Le contentement provoque des conditions dans lesquelles le mental est au repos ; il se base sur la récognition des lois qui régissent la vie et tout d'abord la loi du karma. Il produit un état d'esprit où toutes les conditions sont considérées comme correctes et justes et comme étant les meilleures dans lesquelles puisse se trouver l'aspirant pour résoudre ses problèmes et atteindre le but dans quelque vie que ce soit. Cela n'implique pas une immobilisation et une satisfaction productrice d'inertie ; il s'agit de reconnaître les avantages présents et de se prévaloir des occasions qui s'offrent, en les laissant offrir un arrière-plan et une base en vue de l'ensemble des progrès à venir. Ceci étant correctement accompli, les trois règles qui restent peuvent être observées plus aisément.
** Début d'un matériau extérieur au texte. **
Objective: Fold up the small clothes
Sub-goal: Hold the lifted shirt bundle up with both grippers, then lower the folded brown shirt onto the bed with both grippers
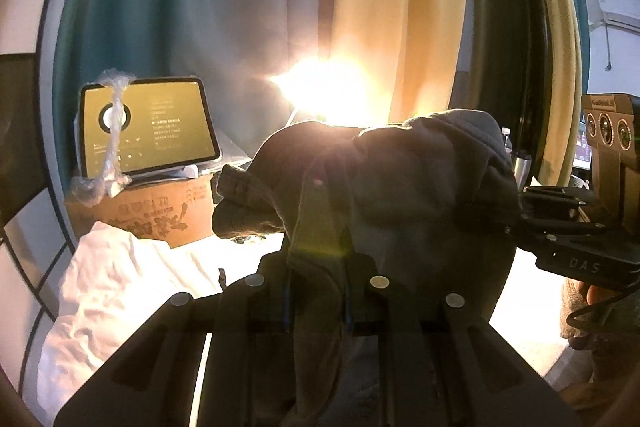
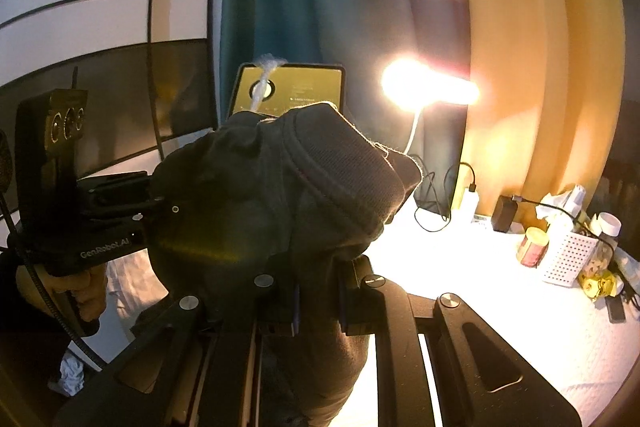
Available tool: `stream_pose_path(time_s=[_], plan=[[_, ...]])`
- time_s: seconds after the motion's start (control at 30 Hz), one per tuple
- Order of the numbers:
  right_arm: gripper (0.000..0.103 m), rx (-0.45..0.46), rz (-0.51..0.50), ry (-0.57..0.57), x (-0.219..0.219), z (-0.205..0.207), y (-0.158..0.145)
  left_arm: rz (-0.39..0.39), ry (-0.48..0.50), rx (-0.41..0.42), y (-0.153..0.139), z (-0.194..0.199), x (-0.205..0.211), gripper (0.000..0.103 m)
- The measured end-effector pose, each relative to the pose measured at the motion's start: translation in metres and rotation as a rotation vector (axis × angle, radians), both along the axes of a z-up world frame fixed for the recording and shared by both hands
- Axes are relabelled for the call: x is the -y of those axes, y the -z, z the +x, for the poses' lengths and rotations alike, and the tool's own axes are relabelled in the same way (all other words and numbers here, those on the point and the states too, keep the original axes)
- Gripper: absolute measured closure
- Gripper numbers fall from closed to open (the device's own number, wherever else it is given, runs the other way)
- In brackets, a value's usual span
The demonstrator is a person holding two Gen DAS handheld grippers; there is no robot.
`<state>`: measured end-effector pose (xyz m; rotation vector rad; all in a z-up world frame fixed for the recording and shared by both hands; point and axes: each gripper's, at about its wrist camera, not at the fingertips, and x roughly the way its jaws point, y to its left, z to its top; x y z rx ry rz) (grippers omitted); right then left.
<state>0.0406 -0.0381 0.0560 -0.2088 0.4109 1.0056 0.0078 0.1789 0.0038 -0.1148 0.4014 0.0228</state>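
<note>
A dark grey garment point(image 1: 400, 187) hangs bunched in the air above the white table, held from two sides. In the left wrist view my left gripper point(image 1: 318, 267) is shut on a fold of it, and the cloth drapes down between the fingers. My right gripper point(image 1: 518, 215) comes in from the right edge with its tips buried in the cloth. In the right wrist view the same garment point(image 2: 280, 187) fills the middle; my right gripper point(image 2: 316, 279) is shut on its lower part. My left gripper point(image 2: 160, 211), held by a hand point(image 2: 80, 291), grips the cloth's left side.
A tablet point(image 1: 148, 127) stands on a cardboard box point(image 1: 160, 211) at the back left, with a crumpled white cloth point(image 1: 112, 287) before it. A bright lamp point(image 2: 428, 87) glares against the curtains. A white perforated basket point(image 2: 568, 259), jars point(image 2: 532, 247) and cables point(image 2: 432, 203) crowd the table's point(image 2: 480, 307) right side.
</note>
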Motion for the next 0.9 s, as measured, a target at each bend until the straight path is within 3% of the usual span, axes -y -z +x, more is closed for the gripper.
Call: stream_pose_path(time_s=[0.9], plan=[[0.089, -0.156, -0.081, 0.029, -0.039, 0.083, 0.060, -0.057, 0.023, -0.162, 0.051, 0.076, -0.027, 0.087]])
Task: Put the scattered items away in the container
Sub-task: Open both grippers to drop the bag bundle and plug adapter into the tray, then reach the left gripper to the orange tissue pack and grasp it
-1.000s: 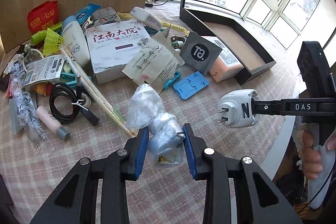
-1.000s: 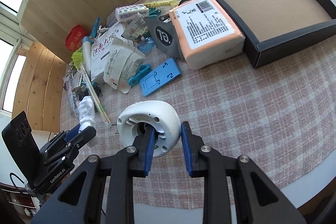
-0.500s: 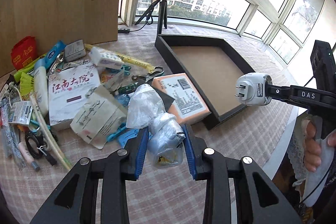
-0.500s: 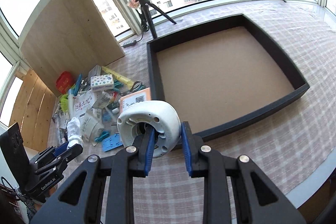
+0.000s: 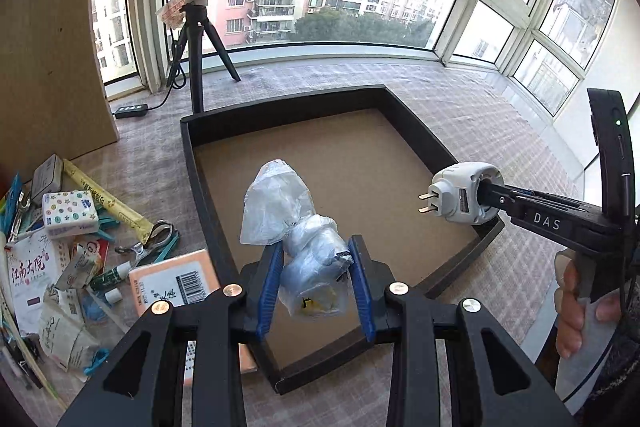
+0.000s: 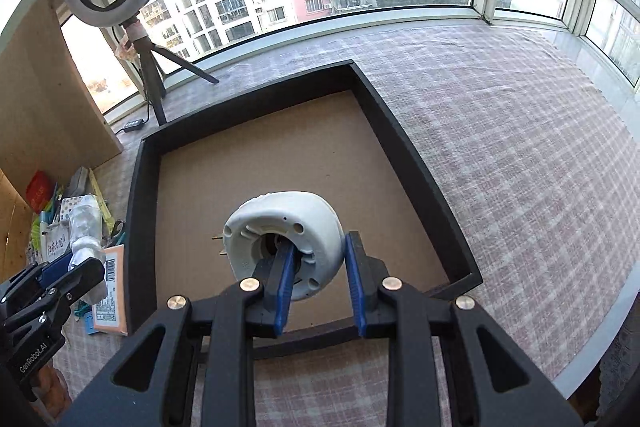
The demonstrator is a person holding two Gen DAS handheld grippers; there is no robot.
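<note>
My left gripper [image 5: 316, 267] is shut on a crumpled clear plastic bag [image 5: 296, 227] and holds it in the air over the near left part of the black tray [image 5: 208, 123], whose brown floor lies bare. My right gripper [image 6: 316, 263] is shut on the rim of a white round plug adapter [image 6: 280, 227], one finger inside its hollow, above the tray's [image 6: 416, 163] near half. In the left wrist view the adapter [image 5: 460, 193] with its two prongs hangs over the tray's right corner. In the right wrist view the bag [image 6: 86, 231] shows at the left.
Scattered items lie left of the tray: an orange tissue pack [image 5: 172, 283], a white box with red characters [image 5: 28, 267], a dotted tissue pack [image 5: 70, 213], a yellow stick pack [image 5: 108, 203], clips. A ring light on a tripod [image 5: 196, 67] stands behind. A hand [image 5: 576, 307] grips the right handle.
Both grippers have travelled from over the pile of items to above the tray, carrying the bag and the adapter. The grips look the same.
</note>
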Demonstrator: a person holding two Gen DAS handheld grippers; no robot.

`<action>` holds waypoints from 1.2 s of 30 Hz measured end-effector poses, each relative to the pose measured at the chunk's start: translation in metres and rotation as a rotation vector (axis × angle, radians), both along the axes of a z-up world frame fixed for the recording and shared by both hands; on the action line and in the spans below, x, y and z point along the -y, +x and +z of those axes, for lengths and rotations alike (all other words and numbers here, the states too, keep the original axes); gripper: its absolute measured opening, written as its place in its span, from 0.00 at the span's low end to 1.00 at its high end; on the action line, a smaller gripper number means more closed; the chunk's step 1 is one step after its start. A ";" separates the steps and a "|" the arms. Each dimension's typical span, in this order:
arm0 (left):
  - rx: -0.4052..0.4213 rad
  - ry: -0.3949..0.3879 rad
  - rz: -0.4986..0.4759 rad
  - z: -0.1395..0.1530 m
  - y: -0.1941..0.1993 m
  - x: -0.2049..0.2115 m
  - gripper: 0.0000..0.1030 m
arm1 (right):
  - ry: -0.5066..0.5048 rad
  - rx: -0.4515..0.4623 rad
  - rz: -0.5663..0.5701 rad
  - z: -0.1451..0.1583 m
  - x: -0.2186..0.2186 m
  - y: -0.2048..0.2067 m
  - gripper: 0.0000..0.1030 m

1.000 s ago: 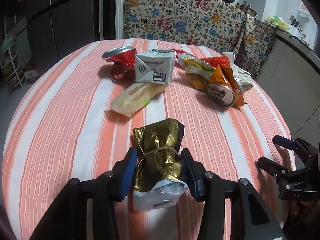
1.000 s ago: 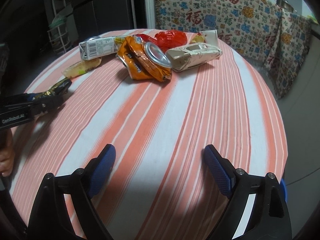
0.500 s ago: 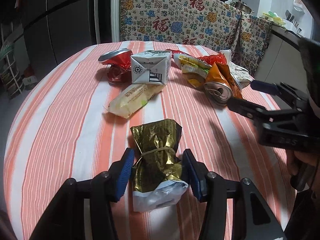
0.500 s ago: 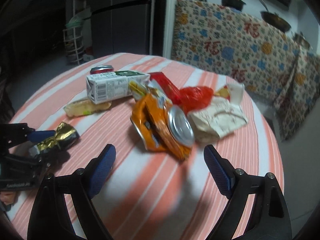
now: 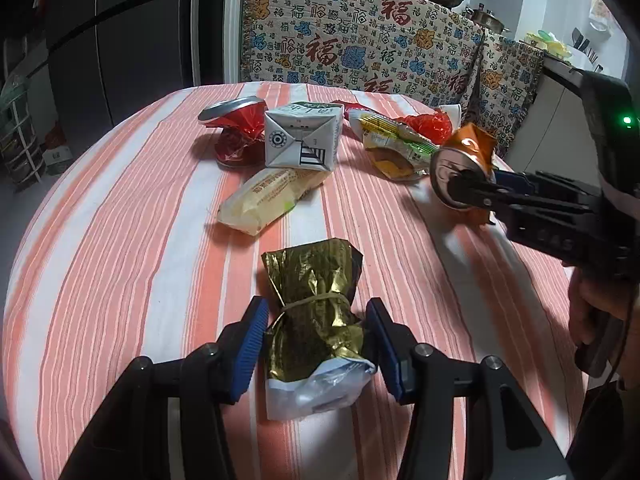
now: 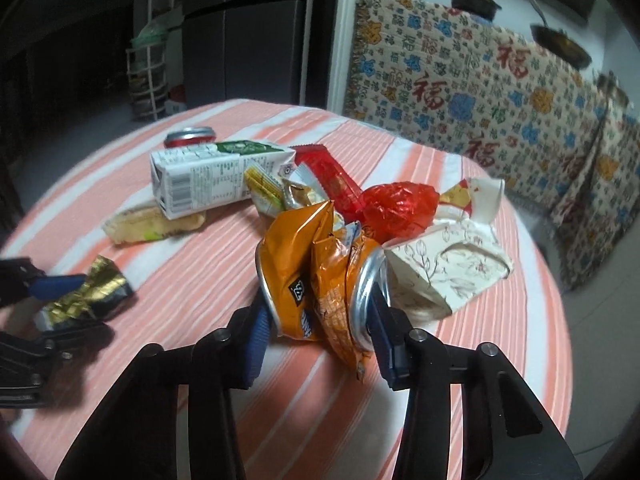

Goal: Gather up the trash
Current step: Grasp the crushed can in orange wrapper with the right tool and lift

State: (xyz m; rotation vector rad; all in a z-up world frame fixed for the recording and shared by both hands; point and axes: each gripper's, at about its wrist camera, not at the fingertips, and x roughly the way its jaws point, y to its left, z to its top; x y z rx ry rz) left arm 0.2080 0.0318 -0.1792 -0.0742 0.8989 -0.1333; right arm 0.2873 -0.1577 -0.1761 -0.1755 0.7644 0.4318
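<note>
My left gripper (image 5: 316, 340) is shut on a crumpled gold foil wrapper (image 5: 316, 300) that rests on the striped tablecloth (image 5: 120, 240); both blue pads touch its sides. In the right wrist view the same gold wrapper (image 6: 96, 288) sits at the far left inside the left gripper (image 6: 68, 304). My right gripper (image 6: 318, 320) has a crushed orange can (image 6: 312, 272) between its jaws, which are closing, and the pads press on the can's two ends. From the left wrist view the right gripper (image 5: 476, 186) reaches in from the right onto the orange can (image 5: 464, 152).
More trash lies at the far side of the round table: a white carton (image 5: 302, 140), a crushed red can (image 5: 236, 132), a pale wrapper (image 5: 272, 196), a yellow-green snack bag (image 5: 396, 144), a red wrapper (image 6: 396, 204) and a torn paper box (image 6: 444, 268). A patterned cloth hangs behind.
The right gripper has swung in over the pile and its wide jaws have closed around the orange can. The left gripper has kept still with the gold wrapper.
</note>
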 end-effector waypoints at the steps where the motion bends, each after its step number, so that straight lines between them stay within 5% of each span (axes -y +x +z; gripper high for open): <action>1: -0.003 -0.007 -0.004 0.001 -0.001 0.000 0.50 | 0.032 -0.022 -0.001 0.003 0.004 -0.003 0.44; 11: -0.021 0.004 -0.031 0.002 -0.002 0.003 0.49 | 0.253 -0.186 -0.013 0.021 0.035 -0.033 0.44; 23: 0.027 -0.017 -0.073 0.020 -0.014 0.025 0.43 | 0.267 -0.202 -0.002 0.025 0.045 -0.053 0.44; 36: 0.005 -0.045 -0.126 0.036 -0.008 0.096 0.43 | 0.303 -0.195 -0.068 0.032 0.098 -0.069 0.44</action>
L'aspiration ardente sera plus amplement considérée dans le livre suivant ; mais il convient de souligner ici que cette qualité d' "aller au-devant" de l'idéal ou de s'efforcer d'atteindre l'objectif, doit être, chez l'aspirant au yoga, si profondément ancrée qu'aucune difficulté ne puisse l'en détourner. Ce n'est que lorsque cette qualité a été développée et démontrée, et lorsqu'il s'avère qu'aucun problème, aucune trace d'obscurité et aucun élément temporel ne puisse y faire obstacle, que l'homme est autorisé à devenir le disciple de l'un ou l'autre des Maîtres. Un effort ardent, une aspiration persistante et fermement maintenue, ainsi qu'une fidélité sans défaillance à l'idéal contemplé, sont les conditions sine qua non de l'état de disciple. Ces caractéristiques doivent se rencontrer dans chacun des trois corps et conduire à l'exercice constant d'une discipline s'appliquant au véhicule physique, à l'orientation continuelle de la nature émotive, et à une attitude mentale rendant l'homme apte à "tenir toutes choses pour perdues", s'il peut seulement atteindre son but.

La lecture spirituelle. On verra qu'elle concerne le développement du sens des réalités subjectives. Elle est favorisée par l'étude, comprise en sa signification physique, et par l'effort pour saisir les pensées contenues dans les mots. Elle se développe au moyen d'un examen minutieux des causes qui résident derrière tous les désirs, aspirations et sentiments, et se relie par là au plan du désir, ou plan astral. Elle a affaire à la lecture des symboles ou formes géométriques enrobant l'âme d'une idée ou d'une pensée, ce qui concerne le plan mental. Il en sera question plus tard, dans le Livre III.

La dévotion à Ishvara peut être brièvement définie comme constituant l'attitude du soi inférieur triple au service de l'égo, le souverain intime, le Dieu ou Christ intérieur. La manifestation en sera triple et mènera le soi personnel inférieur à une vie d'obédience au Maître qui siège dans le cœur ; ceci, en définitive, conduira l'aspirant dans le groupe de quelque adepte ou instructeur spirituel, et l'amènera également à se consacrer avec dévotion au service d'Ishvara, ou divin Soi, tel qu'Il se trouve dans le cœur de tous les hommes et derrière toutes les formes de la manifestation divine.